The basic rules have had a vaunted career in both British and, at one time, American legal culture. As I have just argued, moreover, Pulsifer illustrates the explanatory power of these rules today. Yet some aspects of Pulsifer show a gap between current practice and the permissive basic rules.

Most obviously, the justices denied that there was a permissive choice at all. While agreeing that there were “two grammatically permissible readings,” for instance, the Court worried about textual superfluity and that “more serious” offenders might receive preferential treatment. That is why, as already noted, the Court rejected lenity: “The two possible readings thus reduce to one.”

For another thing, both sides in Pulsifer appealed to both of the basic rules at play. That is, the majority spent a lot of time trying to deflect arguments from the text; and the dissent stretched to find support in congressional goals. In a more overtly permissive regime, these relatively strained arguments would be superfluous and disposable. Each side could rest on its strongest points to establish legal permissibility, and there would be no need to claim overall victory on all aspects of the case.

Most fundamentally, a permissive approach would have invited both sides to explain why they chose the formally permissible option that they did. For the majority, this might involve a claim about the importance of denying relief to the “more serious” offenders alluded to above. And the dissent might point to the benefits of resentencing as many offenders as possible. To some extent, these ideas already appear in the competing opinions. But, in a permissive system, the case’s deeper moral implications could assume a more central role, potentially changing justices’ votes. Judicial personality, or a judge’s personal rules of decision, could likewise fill gaps in formal law.

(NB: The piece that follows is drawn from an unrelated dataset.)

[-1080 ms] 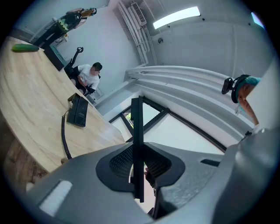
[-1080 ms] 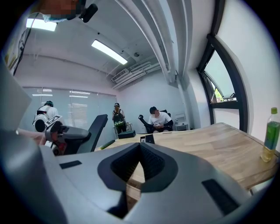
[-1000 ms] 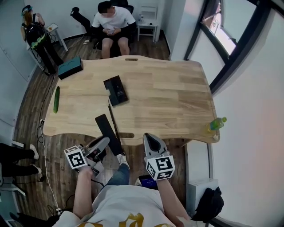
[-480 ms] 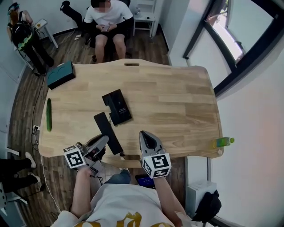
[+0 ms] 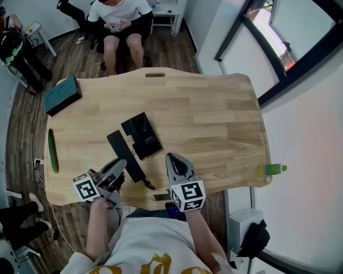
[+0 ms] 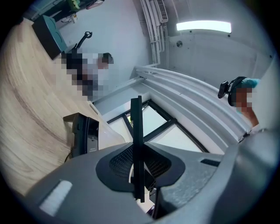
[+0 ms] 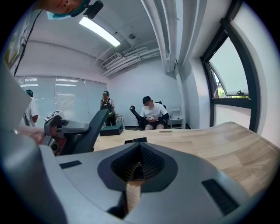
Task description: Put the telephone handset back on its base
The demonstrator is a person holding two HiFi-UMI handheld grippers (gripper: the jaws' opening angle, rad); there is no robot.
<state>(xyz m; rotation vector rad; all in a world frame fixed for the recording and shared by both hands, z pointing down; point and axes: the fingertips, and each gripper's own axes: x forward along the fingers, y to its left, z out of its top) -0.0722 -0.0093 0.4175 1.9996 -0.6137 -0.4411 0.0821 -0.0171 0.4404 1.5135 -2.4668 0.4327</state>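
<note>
Left gripper (image 5: 117, 167) jaws clamp the flat black telephone handset (image 5: 125, 153), near its black rectangular base (image 5: 143, 135) on the pale wooden table (image 5: 214, 123). Right gripper (image 5: 173, 160) jaws are together, holding nothing. A teal box (image 5: 61, 96) and a green cucumber (image 5: 52, 151) lie well apart at the table's left.

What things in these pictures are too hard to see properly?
- Handset: the left gripper view shows only its thin edge; the left tongs cover its near end.
- Base: buttons too small in the head view.
- Green bottle: label too small, head view.
- Seated person: partly cut off by the head view's top edge.
</note>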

In this way, the permissive basic rules would allow judges, and legal culture generally, to recognize the force of formal legal argument while also acknowledging its limits. Again, the Court insisted that the “two grammatically permissible readings” ultimately “reduce to one” mandatory conclusion. But no formal principle of law dictated that result. The Court’s conclusion is better understood as a choice among legally available options, even if it did not view its own decision in that way.

To be clear, avowedly permissive interpretation would leave many cases unaltered. Sometimes, the basic rules converge or otherwise dictate a single legal answer. And, at other times, the key dispute is whether a single basic rule applies. In those cases, the basic rules would mark the boundary between what is mandatory and what is disallowed, consistent with a non-permissive view of interpretation. 

In hard cases like Pulsifer, however, the law does not dictate an answer because the fundamental determinants of interpretation conflict with one another. When two basic rules diverge, formal law does not specify just what to do. Legal culture would benefit from more candidly acknowledging those zones of indeterminacy. Once recognized, they can be confronted or managed. 

Whether an overtly permissive approach is ultimately desirable is a complicated question. The more essential point here is descriptive. We should reject the notion that the justices are all textualists now. And we should also deny that the Court is divided between textualists and non-textualists. Instead, cases are largely decided according to the permissive basic rules.